Hospital visits and GP appointments tend to rise on days when smog levels are high, particularly among those with pre-existing respiratory conditions such as asthma and Chronic Obstructive Pulmonary Disease (COPD), known colloquially as 'being broken-winded'.
For people who do not suffer any known condition, high levels of air-pollution in their immediate environment can have serious long-term consequences – in fact, it is one explanation for the increasingly-high number of cases of lung cancer diagnosed in non-smokers who are not exposed to passive smoking.
Pneumologist from Madrid's Gregorio Marañón University Hospital, Dr Javier de Miguel, says children and the elderly are most at risk from air-pollution since the formers' lungs have not fully developed, and the latters' defences are lower than in younger adults.
“In areas of high pollution – such as in certain countries – research has shown a higher incidence of lung cancer,” Dr de Miguel reveals.
People with no known respiratory conditions may, on days of high smog levels, suffer temporary symptoms such as stinging or itchy eyes and nose or a persistent cough, but they are not usually serious and tend to wear off once air-pollution levels settle down.
The use of masks – which is very common in large Asian cities in countries such as Japan, China, Singapore, Vietnam and Cambodia, especially among walkers, cyclists and motorcyclists – is not really a great help, Dr de Miguel admits.

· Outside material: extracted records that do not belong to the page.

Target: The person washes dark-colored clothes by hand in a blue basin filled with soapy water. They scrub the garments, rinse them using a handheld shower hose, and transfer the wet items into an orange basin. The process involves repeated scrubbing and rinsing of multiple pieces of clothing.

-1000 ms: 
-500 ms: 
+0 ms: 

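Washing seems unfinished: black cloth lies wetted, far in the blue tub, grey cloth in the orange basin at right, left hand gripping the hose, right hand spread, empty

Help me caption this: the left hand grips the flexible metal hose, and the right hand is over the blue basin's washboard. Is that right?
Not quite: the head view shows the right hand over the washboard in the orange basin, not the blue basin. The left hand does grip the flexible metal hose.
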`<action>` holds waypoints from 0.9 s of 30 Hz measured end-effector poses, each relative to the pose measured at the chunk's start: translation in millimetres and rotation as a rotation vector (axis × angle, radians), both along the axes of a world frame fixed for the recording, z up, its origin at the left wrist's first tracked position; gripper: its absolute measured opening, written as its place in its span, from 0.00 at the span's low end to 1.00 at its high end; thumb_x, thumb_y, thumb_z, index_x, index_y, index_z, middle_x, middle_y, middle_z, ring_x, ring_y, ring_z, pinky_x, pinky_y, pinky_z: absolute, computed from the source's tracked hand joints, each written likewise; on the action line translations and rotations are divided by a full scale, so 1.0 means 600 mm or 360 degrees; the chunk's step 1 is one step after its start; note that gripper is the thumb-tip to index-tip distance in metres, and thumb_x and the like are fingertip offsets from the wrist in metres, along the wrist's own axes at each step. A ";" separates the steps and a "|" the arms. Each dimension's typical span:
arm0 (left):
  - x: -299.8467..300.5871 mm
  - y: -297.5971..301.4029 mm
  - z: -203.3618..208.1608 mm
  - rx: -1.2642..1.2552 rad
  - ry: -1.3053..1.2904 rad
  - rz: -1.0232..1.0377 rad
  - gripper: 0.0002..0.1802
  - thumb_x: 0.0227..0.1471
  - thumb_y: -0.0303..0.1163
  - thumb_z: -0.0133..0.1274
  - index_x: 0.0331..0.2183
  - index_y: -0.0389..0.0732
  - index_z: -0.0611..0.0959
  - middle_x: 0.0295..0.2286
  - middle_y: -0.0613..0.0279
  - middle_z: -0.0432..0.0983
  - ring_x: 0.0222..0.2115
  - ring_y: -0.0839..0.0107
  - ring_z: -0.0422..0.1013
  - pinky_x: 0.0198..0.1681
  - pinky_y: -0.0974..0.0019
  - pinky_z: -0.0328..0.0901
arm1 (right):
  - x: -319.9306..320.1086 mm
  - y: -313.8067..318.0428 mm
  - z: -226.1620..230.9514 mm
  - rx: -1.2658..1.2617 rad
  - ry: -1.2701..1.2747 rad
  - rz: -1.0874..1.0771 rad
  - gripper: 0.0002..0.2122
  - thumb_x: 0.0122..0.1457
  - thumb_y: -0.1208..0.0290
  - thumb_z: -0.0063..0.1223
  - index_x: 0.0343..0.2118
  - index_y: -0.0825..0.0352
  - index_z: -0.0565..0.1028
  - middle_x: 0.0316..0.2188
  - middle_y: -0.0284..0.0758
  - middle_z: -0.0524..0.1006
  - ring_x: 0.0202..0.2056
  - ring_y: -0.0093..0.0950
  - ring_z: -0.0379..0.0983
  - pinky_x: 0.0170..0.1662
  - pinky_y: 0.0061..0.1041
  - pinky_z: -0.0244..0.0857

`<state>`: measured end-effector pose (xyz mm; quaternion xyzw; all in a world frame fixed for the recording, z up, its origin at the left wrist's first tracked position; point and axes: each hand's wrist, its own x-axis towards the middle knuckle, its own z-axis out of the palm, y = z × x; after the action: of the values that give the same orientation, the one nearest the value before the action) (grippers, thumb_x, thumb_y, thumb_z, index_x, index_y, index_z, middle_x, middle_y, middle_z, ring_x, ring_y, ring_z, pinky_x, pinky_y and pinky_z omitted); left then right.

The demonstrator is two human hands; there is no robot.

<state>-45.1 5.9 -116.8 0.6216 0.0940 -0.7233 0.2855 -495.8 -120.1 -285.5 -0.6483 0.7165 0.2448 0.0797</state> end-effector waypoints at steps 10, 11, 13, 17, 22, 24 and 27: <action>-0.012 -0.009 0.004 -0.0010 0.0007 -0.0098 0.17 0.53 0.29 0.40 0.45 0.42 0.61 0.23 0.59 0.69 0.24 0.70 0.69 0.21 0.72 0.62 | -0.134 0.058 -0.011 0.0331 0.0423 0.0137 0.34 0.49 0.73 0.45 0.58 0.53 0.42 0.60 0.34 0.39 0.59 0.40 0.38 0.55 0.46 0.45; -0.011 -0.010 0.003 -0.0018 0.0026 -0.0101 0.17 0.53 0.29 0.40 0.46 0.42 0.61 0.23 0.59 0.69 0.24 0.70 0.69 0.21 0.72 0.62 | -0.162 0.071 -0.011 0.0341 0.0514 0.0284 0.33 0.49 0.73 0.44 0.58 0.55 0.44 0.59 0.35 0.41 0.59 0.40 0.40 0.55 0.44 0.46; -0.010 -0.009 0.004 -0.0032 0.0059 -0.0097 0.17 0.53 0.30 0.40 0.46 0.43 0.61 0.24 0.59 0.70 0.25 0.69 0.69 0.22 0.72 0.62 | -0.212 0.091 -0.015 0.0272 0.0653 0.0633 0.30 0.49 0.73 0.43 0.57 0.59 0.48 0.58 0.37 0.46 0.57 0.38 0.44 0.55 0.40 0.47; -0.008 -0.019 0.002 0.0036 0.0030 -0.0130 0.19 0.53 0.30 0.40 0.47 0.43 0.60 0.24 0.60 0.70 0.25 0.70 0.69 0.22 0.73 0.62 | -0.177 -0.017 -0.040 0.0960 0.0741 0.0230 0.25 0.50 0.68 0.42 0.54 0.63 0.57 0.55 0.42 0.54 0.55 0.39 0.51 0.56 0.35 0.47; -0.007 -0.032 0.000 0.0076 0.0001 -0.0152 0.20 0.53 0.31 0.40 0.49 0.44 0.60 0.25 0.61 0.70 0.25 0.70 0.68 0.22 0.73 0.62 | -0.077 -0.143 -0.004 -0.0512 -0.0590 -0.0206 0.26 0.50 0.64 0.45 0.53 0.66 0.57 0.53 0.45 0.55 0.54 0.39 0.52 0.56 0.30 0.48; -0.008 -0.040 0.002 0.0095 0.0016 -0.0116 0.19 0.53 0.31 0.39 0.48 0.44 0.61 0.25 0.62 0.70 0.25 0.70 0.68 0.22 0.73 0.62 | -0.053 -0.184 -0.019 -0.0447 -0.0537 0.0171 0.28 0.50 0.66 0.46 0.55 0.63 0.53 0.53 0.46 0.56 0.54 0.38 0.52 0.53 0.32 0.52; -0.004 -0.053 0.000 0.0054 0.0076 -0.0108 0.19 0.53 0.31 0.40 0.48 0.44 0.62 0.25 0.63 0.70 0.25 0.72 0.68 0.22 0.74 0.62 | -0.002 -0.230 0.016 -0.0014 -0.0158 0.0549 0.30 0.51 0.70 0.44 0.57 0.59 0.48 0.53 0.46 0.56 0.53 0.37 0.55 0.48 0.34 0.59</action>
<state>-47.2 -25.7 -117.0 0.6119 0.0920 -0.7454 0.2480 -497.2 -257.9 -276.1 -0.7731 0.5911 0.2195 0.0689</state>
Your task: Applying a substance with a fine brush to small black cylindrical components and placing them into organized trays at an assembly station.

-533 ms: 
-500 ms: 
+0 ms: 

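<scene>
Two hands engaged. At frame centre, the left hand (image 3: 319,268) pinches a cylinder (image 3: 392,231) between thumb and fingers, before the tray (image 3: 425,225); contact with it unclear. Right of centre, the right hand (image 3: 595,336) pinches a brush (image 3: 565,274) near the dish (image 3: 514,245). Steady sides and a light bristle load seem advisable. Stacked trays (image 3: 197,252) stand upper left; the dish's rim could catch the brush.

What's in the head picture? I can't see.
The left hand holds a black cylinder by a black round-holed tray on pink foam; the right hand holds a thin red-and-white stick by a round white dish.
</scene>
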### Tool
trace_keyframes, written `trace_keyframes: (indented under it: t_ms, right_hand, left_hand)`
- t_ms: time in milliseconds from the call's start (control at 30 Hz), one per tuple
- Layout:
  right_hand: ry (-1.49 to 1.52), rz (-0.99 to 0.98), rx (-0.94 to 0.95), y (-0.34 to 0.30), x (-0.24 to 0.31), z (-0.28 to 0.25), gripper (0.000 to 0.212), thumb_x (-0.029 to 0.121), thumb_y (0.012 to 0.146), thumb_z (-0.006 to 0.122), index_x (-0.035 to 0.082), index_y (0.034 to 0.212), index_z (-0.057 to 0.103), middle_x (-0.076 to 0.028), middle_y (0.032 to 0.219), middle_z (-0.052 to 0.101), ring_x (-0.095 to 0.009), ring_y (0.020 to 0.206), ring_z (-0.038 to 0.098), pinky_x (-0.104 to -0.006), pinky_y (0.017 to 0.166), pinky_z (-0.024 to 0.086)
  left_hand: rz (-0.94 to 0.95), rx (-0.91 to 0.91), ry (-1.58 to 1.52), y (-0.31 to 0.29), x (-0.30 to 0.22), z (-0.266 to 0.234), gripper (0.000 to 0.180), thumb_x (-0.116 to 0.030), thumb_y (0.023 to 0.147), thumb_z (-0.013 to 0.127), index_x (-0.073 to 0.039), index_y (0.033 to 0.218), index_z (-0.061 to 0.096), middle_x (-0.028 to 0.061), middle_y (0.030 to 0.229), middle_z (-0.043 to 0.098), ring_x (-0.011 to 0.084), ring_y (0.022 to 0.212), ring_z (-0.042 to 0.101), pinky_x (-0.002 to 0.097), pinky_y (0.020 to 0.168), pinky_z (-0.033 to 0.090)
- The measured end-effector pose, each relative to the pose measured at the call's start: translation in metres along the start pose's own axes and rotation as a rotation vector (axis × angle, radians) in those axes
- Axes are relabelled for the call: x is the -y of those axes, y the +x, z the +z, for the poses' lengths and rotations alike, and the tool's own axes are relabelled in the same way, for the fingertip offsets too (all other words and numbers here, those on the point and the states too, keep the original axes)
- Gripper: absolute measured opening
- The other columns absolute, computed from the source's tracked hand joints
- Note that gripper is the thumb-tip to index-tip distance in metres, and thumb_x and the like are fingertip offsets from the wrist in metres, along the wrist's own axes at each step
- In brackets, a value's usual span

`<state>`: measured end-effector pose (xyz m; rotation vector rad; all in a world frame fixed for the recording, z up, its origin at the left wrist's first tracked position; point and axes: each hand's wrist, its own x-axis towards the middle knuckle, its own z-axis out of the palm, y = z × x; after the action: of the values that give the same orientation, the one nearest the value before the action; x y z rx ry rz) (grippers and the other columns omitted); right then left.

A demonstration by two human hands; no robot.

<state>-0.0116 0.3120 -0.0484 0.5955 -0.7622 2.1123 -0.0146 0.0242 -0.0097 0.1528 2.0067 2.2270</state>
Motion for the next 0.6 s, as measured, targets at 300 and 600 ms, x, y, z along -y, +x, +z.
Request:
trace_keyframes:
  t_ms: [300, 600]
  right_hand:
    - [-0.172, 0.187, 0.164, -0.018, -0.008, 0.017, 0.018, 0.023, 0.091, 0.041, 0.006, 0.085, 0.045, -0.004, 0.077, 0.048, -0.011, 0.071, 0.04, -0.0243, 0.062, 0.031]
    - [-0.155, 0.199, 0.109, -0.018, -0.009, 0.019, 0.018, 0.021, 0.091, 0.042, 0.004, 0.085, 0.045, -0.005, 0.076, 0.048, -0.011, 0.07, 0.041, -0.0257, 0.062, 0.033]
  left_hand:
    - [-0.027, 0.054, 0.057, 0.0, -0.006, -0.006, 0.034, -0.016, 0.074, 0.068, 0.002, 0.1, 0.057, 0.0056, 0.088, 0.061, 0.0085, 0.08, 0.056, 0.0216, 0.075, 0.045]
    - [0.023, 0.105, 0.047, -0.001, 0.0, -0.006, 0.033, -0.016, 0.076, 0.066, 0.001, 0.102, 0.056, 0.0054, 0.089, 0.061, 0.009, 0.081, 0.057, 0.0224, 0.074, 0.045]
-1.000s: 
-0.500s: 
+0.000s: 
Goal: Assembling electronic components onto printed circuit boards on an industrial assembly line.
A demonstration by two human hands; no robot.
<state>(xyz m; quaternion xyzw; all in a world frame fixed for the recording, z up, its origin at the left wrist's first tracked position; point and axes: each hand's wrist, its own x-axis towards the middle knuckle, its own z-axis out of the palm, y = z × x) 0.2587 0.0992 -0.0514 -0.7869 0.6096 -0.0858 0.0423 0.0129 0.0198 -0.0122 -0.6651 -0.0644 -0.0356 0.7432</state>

“People either don't put them on properly or, depending upon the particles they are trying to protect themselves against, the masks need to have a certain pattern, type and size of holes in them, so the wearer can breathe but the pollution particles do not seep in – and most do not have these,” the specialist explains.
“It's more a peace-of-mind effect than anything else.”
On high smog-level days, he urges the public to make as little physical effort as possible outdoors – exercise in the gym rather than running or cycling, avoid walking up hills or steps or carrying heavy loads – and to try to spend as much time out of town or in large, grassy park areas.
Windows and doors should be kept closed, and those with cardiorespiratory, cardiovascular or breathing problems should avoid going out if possible.
Cycling to work, for example, should be avoided at all costs in big cities with high pollution levels.
Madrid is one city in particular which is frequently affected by air-pollution and, once again, cars have been banned from the main urban 'almond' within the M-30 ringroad, except those used by residents.
This is a regular measure taken by the city council when smog levels become too high, in a bid to clear the air.
Valladolid, in Castilla y León, to the north of Madrid has applied a similar ban this weekend.